Tarsus announced that he had to quit the band for mental health reasons, and you can tell he struggled with some dark demons during the isolation of the Covid-19 lockdown. The mood of the music is darker and the drop-tuned guitars less inclined to dazzle when their job is to create a sense of despair. ‘Cells’ thrives on a crawling drum pattern of double-kicks and grinding bass guitar and relies on electronic percussion effects and esoteric keyboards for its power. Blood Youth show restraint here when you expect them to ignite, but it’s a clever ploy to prepare you for the Slipknot bludgeoning of ‘Body of Wire’. Who fancies a barrage of blast beats and hardcore rage with a melodic chorus refrain of “I just want to close my eyes for the very last time”? If you said no, you can stop reading this review, although the atmospheric death metal intro to ‘Colony3’ and technical thrash precision in the middle eight of ‘Human Blur’ should keep you onboard. The latter makes good use of wah pedals and palm-muted syncopation as Tarsus screams the haunting line, “Please forgive me for what I’ve become.” There are enough vintage Sepultura riffs here to please even the most sceptical of metal puritans.

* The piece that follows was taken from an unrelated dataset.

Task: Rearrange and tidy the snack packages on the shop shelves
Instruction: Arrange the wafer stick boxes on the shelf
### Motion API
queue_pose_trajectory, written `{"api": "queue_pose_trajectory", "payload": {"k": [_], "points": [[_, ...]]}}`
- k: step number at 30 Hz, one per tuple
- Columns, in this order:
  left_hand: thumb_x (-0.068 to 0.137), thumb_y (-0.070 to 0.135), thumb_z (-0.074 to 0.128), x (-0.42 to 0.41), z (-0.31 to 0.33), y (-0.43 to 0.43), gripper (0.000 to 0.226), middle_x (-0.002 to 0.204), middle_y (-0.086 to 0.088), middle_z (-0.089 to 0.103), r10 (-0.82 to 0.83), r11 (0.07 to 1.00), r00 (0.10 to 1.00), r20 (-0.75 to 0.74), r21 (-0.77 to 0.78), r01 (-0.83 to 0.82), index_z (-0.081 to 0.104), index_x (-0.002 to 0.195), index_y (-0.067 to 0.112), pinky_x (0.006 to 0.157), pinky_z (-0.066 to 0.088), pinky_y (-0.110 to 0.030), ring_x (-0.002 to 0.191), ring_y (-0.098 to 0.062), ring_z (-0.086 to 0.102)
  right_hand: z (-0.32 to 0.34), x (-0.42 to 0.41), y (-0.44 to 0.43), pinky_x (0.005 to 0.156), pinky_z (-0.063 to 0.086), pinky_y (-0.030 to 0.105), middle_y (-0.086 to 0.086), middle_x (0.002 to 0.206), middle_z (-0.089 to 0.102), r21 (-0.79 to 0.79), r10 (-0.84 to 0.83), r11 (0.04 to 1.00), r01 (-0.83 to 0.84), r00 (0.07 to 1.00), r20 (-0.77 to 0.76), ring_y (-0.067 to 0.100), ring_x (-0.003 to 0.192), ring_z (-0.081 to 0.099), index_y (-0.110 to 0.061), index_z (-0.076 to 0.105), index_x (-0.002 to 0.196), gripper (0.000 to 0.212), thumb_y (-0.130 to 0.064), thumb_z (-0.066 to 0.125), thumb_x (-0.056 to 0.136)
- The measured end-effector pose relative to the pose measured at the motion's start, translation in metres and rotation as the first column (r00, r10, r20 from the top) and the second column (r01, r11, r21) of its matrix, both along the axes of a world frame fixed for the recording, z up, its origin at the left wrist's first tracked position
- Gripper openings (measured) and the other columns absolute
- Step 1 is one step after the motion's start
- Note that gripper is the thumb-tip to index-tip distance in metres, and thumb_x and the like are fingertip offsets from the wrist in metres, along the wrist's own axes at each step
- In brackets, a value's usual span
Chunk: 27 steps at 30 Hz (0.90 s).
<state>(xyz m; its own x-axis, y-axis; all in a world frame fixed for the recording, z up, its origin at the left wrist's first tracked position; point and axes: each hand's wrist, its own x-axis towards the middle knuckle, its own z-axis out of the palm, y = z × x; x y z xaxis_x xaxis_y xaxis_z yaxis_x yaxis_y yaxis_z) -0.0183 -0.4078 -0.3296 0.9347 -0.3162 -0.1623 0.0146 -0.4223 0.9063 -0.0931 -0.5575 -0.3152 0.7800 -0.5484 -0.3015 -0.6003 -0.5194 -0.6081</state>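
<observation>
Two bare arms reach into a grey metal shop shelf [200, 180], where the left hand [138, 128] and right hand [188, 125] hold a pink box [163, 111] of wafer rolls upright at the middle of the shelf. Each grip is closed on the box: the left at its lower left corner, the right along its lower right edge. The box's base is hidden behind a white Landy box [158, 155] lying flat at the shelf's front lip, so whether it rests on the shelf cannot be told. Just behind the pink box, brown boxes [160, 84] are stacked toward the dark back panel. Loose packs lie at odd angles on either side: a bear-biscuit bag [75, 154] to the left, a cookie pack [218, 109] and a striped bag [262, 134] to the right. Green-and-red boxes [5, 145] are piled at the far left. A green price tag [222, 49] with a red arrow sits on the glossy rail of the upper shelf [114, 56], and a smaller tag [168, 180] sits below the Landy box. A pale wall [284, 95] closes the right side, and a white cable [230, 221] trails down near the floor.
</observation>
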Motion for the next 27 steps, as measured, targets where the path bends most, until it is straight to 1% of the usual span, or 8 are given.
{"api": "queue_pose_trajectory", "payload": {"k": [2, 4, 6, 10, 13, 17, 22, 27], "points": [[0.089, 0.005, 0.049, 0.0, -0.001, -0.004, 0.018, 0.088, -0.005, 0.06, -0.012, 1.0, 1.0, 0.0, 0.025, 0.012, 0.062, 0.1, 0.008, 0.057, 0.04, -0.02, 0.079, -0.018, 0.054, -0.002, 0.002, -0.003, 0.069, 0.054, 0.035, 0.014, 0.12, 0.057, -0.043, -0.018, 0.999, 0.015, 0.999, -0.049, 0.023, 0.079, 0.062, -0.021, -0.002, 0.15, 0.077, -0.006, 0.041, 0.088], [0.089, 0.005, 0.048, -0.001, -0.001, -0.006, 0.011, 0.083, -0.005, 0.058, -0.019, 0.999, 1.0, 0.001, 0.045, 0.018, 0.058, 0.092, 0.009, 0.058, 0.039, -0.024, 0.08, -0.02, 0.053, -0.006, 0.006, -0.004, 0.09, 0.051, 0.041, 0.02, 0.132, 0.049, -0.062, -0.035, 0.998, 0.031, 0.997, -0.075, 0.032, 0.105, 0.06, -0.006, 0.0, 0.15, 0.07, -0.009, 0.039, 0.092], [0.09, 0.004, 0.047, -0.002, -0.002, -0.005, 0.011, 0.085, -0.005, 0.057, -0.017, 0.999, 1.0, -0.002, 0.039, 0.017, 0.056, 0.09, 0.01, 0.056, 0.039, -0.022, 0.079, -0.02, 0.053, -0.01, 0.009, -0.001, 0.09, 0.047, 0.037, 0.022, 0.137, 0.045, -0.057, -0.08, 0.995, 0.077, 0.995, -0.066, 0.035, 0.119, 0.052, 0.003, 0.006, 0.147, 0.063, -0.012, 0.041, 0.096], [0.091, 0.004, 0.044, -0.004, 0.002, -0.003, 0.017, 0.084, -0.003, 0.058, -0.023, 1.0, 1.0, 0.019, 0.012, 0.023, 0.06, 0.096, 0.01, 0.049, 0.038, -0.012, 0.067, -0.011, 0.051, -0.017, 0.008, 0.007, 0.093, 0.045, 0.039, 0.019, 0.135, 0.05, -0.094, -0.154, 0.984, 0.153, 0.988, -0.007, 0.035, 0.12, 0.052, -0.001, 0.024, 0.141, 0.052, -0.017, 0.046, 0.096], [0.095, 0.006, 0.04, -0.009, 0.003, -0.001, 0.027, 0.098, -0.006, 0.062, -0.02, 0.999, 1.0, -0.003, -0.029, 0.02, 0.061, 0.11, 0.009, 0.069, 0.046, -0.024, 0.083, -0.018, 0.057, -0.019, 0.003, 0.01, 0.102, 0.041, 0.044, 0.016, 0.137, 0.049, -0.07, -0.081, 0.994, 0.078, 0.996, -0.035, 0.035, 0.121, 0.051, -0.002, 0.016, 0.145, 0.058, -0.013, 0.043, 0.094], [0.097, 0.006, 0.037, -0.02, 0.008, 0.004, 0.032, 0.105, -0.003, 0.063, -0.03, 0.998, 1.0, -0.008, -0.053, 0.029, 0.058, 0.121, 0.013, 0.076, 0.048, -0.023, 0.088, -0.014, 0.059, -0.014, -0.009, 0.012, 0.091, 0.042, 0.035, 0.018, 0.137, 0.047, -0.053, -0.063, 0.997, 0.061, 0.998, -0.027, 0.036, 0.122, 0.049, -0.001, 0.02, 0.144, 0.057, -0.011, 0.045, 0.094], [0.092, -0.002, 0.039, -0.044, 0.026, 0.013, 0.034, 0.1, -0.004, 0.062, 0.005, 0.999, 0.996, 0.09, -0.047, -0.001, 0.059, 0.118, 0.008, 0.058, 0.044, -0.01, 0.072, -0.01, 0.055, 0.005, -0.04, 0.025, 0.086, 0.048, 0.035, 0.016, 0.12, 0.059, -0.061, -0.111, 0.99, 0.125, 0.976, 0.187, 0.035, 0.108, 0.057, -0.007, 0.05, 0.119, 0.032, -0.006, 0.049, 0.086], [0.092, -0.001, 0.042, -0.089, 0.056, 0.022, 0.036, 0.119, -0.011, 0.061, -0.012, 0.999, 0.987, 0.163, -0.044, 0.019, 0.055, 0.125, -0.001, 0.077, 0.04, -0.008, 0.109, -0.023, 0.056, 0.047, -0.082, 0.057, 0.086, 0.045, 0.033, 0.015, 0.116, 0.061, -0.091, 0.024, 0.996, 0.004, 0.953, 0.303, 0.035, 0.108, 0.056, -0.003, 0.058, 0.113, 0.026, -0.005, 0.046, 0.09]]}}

The only flaws in this enjoyable record are the occasional throwaway choruses. Some of the song structures are also a bit predictable, as on ‘Synthetic’ and ‘Something to Numb the Pain’, although both are memorable in their own way. Their attempt to end the album with the poignancy of a Nine Inch Nails ‘Hurt’ moment is a risky one, but it’s the perfect way to bring together all the prevailing emotions into one snapshot of seven minutes and thirty-eight seconds. The listener can only imagine the alienation and despondency Tarsus experienced if he had to quit the band for the sake of his own sanity.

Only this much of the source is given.